◆ Task directions
When you copy the data, keep every word exactly as it is and leave the pictures out.

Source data
····················

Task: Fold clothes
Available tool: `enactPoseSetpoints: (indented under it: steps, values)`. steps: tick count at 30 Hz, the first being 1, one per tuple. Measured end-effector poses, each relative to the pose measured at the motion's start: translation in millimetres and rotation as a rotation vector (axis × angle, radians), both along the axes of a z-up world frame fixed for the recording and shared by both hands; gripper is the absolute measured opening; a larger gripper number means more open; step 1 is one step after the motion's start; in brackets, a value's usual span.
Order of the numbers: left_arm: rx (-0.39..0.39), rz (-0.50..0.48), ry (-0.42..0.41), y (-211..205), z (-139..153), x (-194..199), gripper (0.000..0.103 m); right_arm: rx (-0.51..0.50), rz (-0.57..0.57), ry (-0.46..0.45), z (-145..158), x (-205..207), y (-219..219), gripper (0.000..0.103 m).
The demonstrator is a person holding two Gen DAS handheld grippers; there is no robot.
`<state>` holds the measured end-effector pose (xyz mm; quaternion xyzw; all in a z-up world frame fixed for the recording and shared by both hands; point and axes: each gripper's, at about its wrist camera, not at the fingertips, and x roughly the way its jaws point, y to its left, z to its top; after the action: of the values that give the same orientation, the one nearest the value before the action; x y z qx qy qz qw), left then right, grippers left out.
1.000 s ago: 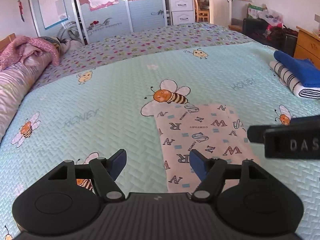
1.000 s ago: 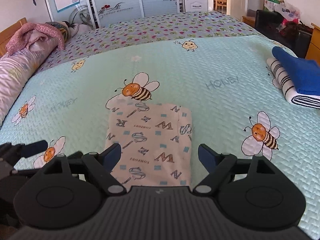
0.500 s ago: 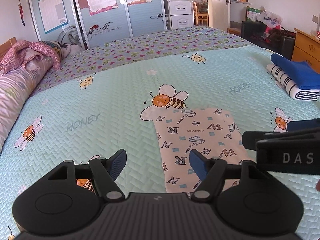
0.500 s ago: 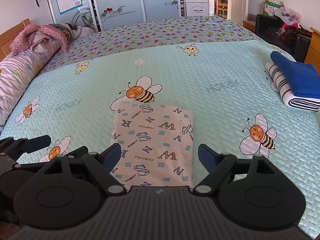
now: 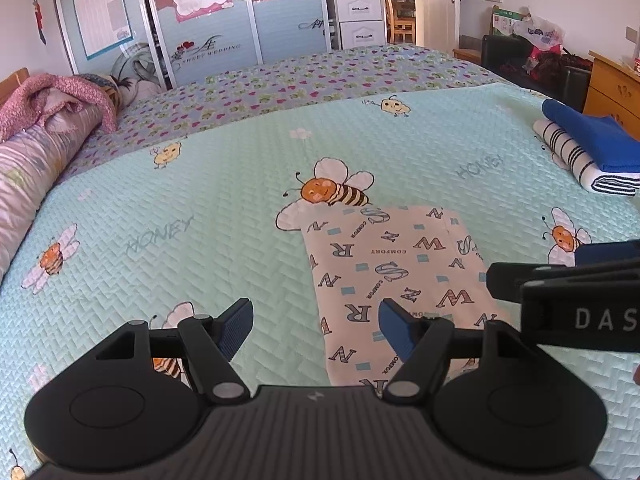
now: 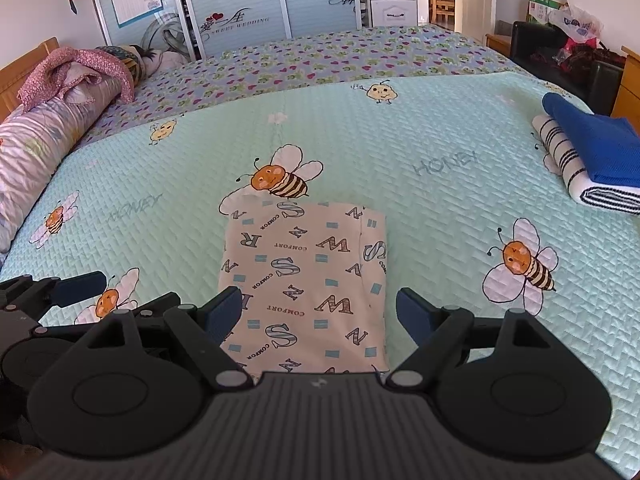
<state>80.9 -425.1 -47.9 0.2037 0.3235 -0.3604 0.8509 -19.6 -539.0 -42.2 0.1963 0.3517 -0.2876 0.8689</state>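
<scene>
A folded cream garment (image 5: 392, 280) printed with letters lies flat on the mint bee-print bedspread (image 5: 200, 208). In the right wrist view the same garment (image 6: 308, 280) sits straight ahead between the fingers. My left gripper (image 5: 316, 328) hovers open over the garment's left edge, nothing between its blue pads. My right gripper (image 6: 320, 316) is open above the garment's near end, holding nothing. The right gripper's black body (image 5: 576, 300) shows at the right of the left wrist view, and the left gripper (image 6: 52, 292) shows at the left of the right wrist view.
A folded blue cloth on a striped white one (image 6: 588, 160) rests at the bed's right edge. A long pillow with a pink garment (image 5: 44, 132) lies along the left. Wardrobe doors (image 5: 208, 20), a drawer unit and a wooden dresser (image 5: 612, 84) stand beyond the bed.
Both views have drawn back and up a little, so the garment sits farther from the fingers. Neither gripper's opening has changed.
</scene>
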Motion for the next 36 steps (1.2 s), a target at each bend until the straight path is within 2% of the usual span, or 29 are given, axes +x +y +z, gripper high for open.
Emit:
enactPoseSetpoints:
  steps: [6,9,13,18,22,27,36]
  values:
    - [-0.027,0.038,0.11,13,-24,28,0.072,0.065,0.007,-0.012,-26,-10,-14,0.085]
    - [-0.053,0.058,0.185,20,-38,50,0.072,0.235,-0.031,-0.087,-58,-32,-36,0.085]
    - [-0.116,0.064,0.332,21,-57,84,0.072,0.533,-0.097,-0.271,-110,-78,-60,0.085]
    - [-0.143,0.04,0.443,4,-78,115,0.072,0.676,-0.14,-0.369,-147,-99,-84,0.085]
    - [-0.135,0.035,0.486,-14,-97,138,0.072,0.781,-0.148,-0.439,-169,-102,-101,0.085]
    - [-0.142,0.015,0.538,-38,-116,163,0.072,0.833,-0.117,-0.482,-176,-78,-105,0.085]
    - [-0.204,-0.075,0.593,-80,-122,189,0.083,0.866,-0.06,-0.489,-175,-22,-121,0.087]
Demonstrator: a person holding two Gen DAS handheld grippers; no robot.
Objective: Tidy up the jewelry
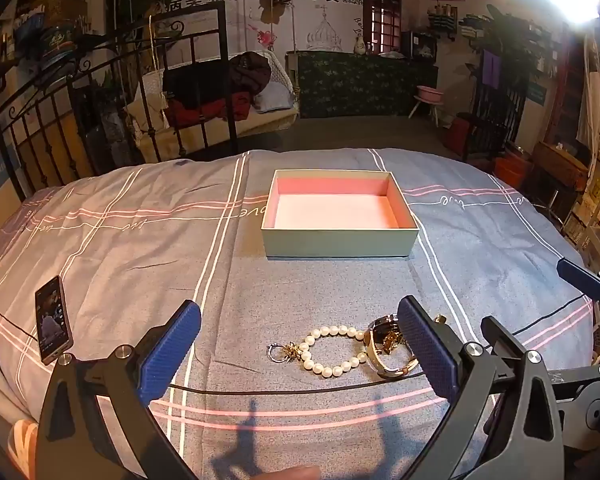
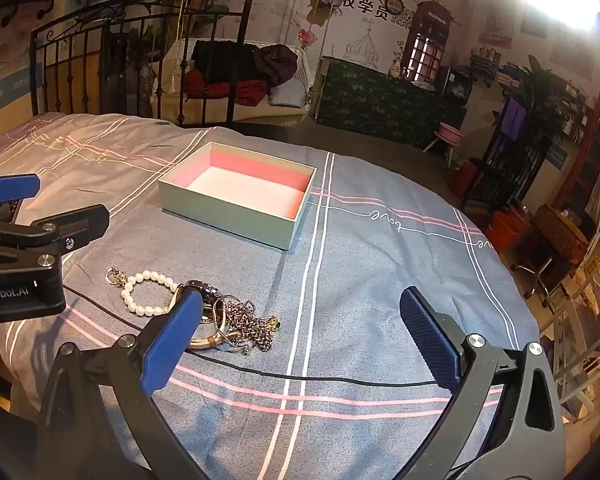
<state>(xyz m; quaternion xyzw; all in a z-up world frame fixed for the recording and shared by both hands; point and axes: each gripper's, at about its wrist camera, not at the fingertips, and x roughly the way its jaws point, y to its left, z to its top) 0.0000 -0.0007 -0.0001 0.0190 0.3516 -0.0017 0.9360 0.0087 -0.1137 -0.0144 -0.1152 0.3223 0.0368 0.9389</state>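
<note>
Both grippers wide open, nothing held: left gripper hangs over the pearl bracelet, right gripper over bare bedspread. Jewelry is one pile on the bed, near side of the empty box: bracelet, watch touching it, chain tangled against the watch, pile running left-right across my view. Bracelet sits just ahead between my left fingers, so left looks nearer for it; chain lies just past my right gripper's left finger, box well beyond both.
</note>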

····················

◆ Response box
Task: Fold clothes
Available tool: `enactPoseSetpoints: (indented under it: steps, values)`. steps: tick count at 30 Hz, the first being 1, one per tuple. Measured end-effector poses, each relative to the pose measured at the motion's start: translation in millimetres and rotation as a rotation vector (axis × angle, radians), both along the axes of a z-up world frame fixed for the recording and shared by both hands; gripper is the absolute measured opening; a larger gripper number means more open; step 1 is one step after the motion's start; in brackets, a value's usual span.
Order of the numbers: left_arm: rx (-0.39..0.39), rz (-0.50..0.48), ry (-0.42..0.41), y (-211..205), z (-139..153), x (-194..199), gripper (0.000..0.103 m); right_arm: rx (-0.51..0.50), rz (-0.57..0.57), ry (-0.46..0.45), z (-145..158), x (-205..207), y (-219..219), gripper (0.000..0.103 m).
The demonstrator is a person holding two Gen DAS handheld grippers; there is no robot.
`<state>` holds the measured end-effector pose (xyz mm; quaternion xyzw; all in a z-up world frame fixed for the recording and shared by both hands; point and axes: each gripper's, at about its wrist camera, not at the fingertips, and x roughly the way its jaws point, y to its left, z to its top; after the action: of the values that give the same orientation, the one nearest the value before the action; x y z qx qy qz qw), left then right, grippers left out.
1.000 s ago: 
1.000 s ago: 
0.500 s ago: 
0.500 s ago: 
now: 
now: 
<state>80.9 -425.1 -47.9 0.2037 0.3235 -0.3604 0.8509 -19.6 -539.0 -42.2 0.1963 0.3517 -0.2876 0.8689</state>
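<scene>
A folded cream garment (image 5: 392, 280) printed with letters lies flat on the mint bee-print bedspread (image 5: 200, 208). In the right wrist view the same garment (image 6: 308, 280) sits straight ahead between the fingers. My left gripper (image 5: 316, 328) hovers open over the garment's left edge, nothing between its blue pads. My right gripper (image 6: 320, 316) is open above the garment's near end, holding nothing. The right gripper's black body (image 5: 576, 300) shows at the right of the left wrist view, and the left gripper (image 6: 52, 292) shows at the left of the right wrist view.
A folded blue cloth on a striped white one (image 6: 588, 160) rests at the bed's right edge. A long pillow with a pink garment (image 5: 44, 132) lies along the left. Wardrobe doors (image 5: 208, 20), a drawer unit and a wooden dresser (image 5: 612, 84) stand beyond the bed.
Both views have drawn back and up a little, so the garment sits farther from the fingers. Neither gripper's opening has changed.
</scene>
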Motion for the next 36 steps (1.2 s), a target at each bend until the straight path is within 2% of the usual span, or 29 are given, axes +x +y +z, gripper high for open.
Emit:
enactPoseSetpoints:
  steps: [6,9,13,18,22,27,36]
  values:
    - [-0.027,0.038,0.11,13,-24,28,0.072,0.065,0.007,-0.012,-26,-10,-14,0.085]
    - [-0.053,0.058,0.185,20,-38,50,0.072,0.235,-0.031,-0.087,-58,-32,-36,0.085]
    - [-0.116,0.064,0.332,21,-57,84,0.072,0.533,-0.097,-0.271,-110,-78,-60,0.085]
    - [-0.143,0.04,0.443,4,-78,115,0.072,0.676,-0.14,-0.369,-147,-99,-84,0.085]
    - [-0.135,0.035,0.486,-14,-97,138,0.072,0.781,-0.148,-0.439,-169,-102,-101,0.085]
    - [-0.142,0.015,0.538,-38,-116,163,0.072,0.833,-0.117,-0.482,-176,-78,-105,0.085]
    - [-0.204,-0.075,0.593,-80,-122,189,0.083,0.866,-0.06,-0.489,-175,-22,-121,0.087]
Demonstrator: a person holding two Gen DAS handheld grippers; no robot.
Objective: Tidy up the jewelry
<state>(xyz m; quaternion xyzw; all in a z-up world frame fixed for the recording and shared by both hands; point and axes: each gripper's, at about its wrist camera, not at the fingertips, and x roughly the way its jaws point, y to its left, z to its top) 0.0000 -0.0007 -0.0001 0.0190 0.3516 -0.0017 0.9360 0.0087 -0.1137 -0.0144 -0.1152 0.3223 0.0368 0.9389</state>
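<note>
Both grippers wide open, nothing held: left gripper hangs over the pearl bracelet, right gripper over bare bedspread. Jewelry is one pile on the bed, near side of the empty box: bracelet, watch touching it, chain tangled against the watch, pile running left-right across my view. Bracelet sits just ahead between my left fingers, so left looks nearer for it; chain lies just past my right gripper's left finger, box well beyond both.
</note>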

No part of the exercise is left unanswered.